Exercise: Would you retype the whole listing exactly, leaving its pictures out?

Top of Information provided

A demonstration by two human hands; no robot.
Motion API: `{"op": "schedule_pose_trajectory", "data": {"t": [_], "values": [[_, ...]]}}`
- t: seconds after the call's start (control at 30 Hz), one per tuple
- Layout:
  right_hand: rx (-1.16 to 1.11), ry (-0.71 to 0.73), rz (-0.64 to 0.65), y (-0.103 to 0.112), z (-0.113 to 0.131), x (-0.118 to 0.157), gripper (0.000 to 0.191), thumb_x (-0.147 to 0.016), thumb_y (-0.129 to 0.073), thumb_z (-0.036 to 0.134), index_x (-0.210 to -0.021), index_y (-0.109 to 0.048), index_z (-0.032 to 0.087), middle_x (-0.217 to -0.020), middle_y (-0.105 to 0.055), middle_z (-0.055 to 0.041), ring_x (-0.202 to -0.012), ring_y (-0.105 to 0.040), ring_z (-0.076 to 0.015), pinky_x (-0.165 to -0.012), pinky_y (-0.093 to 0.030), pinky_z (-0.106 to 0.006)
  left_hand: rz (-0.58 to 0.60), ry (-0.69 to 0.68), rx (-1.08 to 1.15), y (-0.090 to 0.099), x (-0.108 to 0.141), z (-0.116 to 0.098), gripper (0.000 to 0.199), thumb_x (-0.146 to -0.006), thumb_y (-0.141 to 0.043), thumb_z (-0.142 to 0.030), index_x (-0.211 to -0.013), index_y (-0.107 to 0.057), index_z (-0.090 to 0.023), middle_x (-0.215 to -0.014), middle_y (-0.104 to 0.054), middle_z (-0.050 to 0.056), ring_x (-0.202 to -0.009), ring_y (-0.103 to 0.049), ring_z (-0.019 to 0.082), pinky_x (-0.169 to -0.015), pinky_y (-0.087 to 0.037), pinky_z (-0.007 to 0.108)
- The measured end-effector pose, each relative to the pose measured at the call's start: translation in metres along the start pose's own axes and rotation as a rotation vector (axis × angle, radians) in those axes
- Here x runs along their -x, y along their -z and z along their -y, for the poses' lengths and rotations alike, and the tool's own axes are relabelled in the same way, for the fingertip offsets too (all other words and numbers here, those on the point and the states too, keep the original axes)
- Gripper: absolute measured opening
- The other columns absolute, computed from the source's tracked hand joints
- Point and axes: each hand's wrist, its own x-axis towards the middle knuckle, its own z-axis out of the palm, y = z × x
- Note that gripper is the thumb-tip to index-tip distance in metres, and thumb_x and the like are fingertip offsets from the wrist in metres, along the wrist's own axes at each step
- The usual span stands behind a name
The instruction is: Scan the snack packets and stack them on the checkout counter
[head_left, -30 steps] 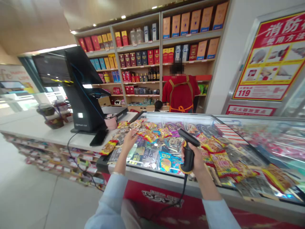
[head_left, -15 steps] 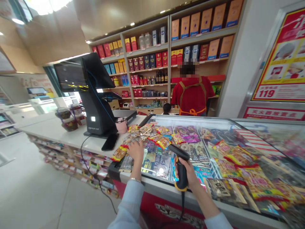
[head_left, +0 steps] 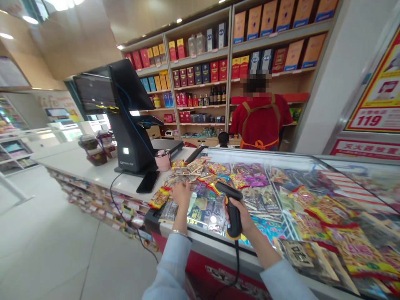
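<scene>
My right hand (head_left: pixel 244 216) is wrapped round the handle of a black and yellow barcode scanner (head_left: pixel 233 220), its head tilted up and to the left over the glass top. A cord hangs from the handle. At the left end of the glass, my left hand (head_left: pixel 181 193) rests on a pile of small snack packets (head_left: pixel 195 168). Its fingers are bent, and what they hold, if anything, is hidden. Beside that hand lie a red and yellow snack packet (head_left: pixel 160 197) and flat clear-grey packets (head_left: pixel 169 211).
A black checkout terminal (head_left: pixel 133 137), a phone (head_left: pixel 148 182) and a pink cup (head_left: pixel 163 161) stand or lie on the white counter (head_left: pixel 70 160). More snack packets (head_left: pixel 353 246) cover the right of the glass-topped freezer (head_left: pixel 206 236). A person in red (head_left: pixel 261 121) faces the shelves behind.
The view has swung slightly left. My left hand's fingers have drawn in closer on the packets. The scanner in my right hand has moved a little up and left.
</scene>
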Motion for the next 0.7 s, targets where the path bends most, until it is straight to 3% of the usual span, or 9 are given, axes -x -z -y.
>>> {"op": "schedule_pose_trajectory", "data": {"t": [0.23,0.4,0.53,0.7], "values": [[-0.043,-0.007,-0.008,0.002,-0.001,0.000,0.032,-0.072,-0.073,0.047,-0.078,-0.065,0.016,-0.061,-0.062,-0.0001,-0.039,-0.051,-0.0101,-0.032,-0.044,-0.021,0.062,-0.208,0.241,0.013,0.008,-0.015,0.029,-0.092,-0.040,-0.035,-0.075,-0.059,-0.020,-0.082,-0.058,0.008,-0.078,-0.057,0.023,-0.076,-0.046,0.036],[-0.035,-0.021,-0.005,0.000,0.001,0.001,0.032,-0.073,-0.072,0.046,-0.077,-0.065,0.016,-0.061,-0.062,-0.0001,-0.039,-0.051,-0.0103,-0.034,-0.045,-0.022,0.098,-0.316,0.407,0.021,0.017,-0.020,0.030,-0.094,-0.037,-0.039,-0.079,-0.056,-0.022,-0.082,-0.058,0.006,-0.074,-0.059,0.019,-0.069,-0.047,0.031],[-0.008,-0.016,0.010,0.001,0.000,0.001,0.031,-0.074,-0.071,0.046,-0.075,-0.065,0.015,-0.057,-0.061,-0.0004,-0.037,-0.050,-0.0102,-0.033,-0.044,-0.021,0.186,-0.264,0.476,0.020,0.021,-0.019,0.028,-0.094,-0.039,-0.043,-0.085,-0.056,-0.022,-0.071,-0.064,0.003,-0.067,-0.064,0.019,-0.066,-0.047,0.030],[0.007,-0.043,0.028,0.002,-0.002,0.001,0.030,-0.073,-0.071,0.045,-0.075,-0.064,0.016,-0.058,-0.062,-0.0001,-0.036,-0.051,-0.0103,-0.032,-0.044,-0.021,0.158,-0.093,0.600,0.019,0.021,-0.015,0.030,-0.093,-0.041,-0.048,-0.086,-0.055,-0.023,-0.067,-0.068,0.001,-0.063,-0.069,0.019,-0.063,-0.049,0.028]]}}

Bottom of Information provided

Written response:
A demonstration by two human hands; no robot.
Motion API: `{"op": "schedule_pose_trajectory", "data": {"t": [_], "values": [[_, ...]]}}`
- t: seconds after the call's start (control at 30 Hz), one per tuple
- Layout:
  right_hand: rx (-1.16 to 1.11), ry (-0.71 to 0.73), rz (-0.64 to 0.65), y (-0.103 to 0.112), z (-0.113 to 0.131), x (-0.118 to 0.157), gripper (0.000 to 0.191), thumb_x (-0.147 to 0.016), thumb_y (-0.129 to 0.073), thumb_z (-0.036 to 0.134), index_x (-0.210 to -0.021), index_y (-0.109 to 0.048), index_z (-0.032 to 0.087), middle_x (-0.217 to -0.020), middle_y (-0.105 to 0.055), middle_z (-0.055 to 0.041), ring_x (-0.202 to -0.012), ring_y (-0.105 to 0.040), ring_z (-0.076 to 0.015), pinky_x (-0.165 to -0.012), pinky_y (-0.093 to 0.030), pinky_z (-0.106 to 0.006)
  left_hand: rz (-0.58 to 0.60), ry (-0.69 to 0.68), rx (-1.08 to 1.15), y (-0.090 to 0.099), x (-0.108 to 0.141), z (-0.116 to 0.098), gripper (0.000 to 0.199), thumb_x (-0.146 to -0.006), thumb_y (-0.141 to 0.043), thumb_z (-0.142 to 0.030), index_x (-0.211 to -0.013), index_y (-0.107 to 0.057), index_z (-0.090 to 0.023), middle_x (-0.215 to -0.014), middle_y (-0.104 to 0.054), middle_z (-0.050 to 0.056), ring_x (-0.202 to -0.009), ring_y (-0.103 to 0.049), ring_z (-0.019 to 0.082), pinky_x (-0.169 to -0.015), pinky_y (-0.087 to 0.037), pinky_z (-0.007 to 0.108)
- The measured end-effector pose, each relative to the pose measured at the call's start: translation in metres along the start pose's own axes and rotation as a rotation vector (axis × angle, radians) in those axes
- Here x runs along their -x, y along their -z and z along their -y, for the poses' lengths and rotations alike, and the tool's own axes are relabelled in the same way, for the fingertip offsets too (all other words and numbers here, those on the point and the states too, keep the original axes)
- Gripper: absolute measured opening
- The other columns absolute, computed from the source's tracked hand joints
- Point and axes: each hand's wrist, its own x-axis towards the middle knuckle, its own z-axis out of the palm, y = z × x
- Note that gripper is the thumb-tip to index-tip distance in metres, and thumb_x and the like are fingertip offsets from the wrist in metres, along the wrist's own axes at each step
- The usual span stands behind a name
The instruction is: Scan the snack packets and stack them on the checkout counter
[head_left, -30 steps] 
[head_left, -15 steps] 
[head_left, +0 steps] 
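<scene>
My right hand (head_left: pixel 244 216) is wrapped round the handle of a black and yellow barcode scanner (head_left: pixel 233 220), its head tilted up and to the left over the glass top. A cord hangs from the handle. At the left end of the glass, my left hand (head_left: pixel 181 193) rests on a pile of small snack packets (head_left: pixel 195 168). Its fingers are bent, and what they hold, if anything, is hidden. Beside that hand lie a red and yellow snack packet (head_left: pixel 160 197) and flat clear-grey packets (head_left: pixel 169 211).
A black checkout terminal (head_left: pixel 133 137), a phone (head_left: pixel 148 182) and a pink cup (head_left: pixel 163 161) stand or lie on the white counter (head_left: pixel 70 160). More snack packets (head_left: pixel 353 246) cover the right of the glass-topped freezer (head_left: pixel 206 236). A person in red (head_left: pixel 261 121) faces the shelves behind.
The view has swung slightly left. My left hand's fingers have drawn in closer on the packets. The scanner in my right hand has moved a little up and left.
</scene>
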Motion for the next 0.7 s, targets where the path bends most, until it is straight to 3% of the usual span, or 9 are given, axes -x -z -y.
>>> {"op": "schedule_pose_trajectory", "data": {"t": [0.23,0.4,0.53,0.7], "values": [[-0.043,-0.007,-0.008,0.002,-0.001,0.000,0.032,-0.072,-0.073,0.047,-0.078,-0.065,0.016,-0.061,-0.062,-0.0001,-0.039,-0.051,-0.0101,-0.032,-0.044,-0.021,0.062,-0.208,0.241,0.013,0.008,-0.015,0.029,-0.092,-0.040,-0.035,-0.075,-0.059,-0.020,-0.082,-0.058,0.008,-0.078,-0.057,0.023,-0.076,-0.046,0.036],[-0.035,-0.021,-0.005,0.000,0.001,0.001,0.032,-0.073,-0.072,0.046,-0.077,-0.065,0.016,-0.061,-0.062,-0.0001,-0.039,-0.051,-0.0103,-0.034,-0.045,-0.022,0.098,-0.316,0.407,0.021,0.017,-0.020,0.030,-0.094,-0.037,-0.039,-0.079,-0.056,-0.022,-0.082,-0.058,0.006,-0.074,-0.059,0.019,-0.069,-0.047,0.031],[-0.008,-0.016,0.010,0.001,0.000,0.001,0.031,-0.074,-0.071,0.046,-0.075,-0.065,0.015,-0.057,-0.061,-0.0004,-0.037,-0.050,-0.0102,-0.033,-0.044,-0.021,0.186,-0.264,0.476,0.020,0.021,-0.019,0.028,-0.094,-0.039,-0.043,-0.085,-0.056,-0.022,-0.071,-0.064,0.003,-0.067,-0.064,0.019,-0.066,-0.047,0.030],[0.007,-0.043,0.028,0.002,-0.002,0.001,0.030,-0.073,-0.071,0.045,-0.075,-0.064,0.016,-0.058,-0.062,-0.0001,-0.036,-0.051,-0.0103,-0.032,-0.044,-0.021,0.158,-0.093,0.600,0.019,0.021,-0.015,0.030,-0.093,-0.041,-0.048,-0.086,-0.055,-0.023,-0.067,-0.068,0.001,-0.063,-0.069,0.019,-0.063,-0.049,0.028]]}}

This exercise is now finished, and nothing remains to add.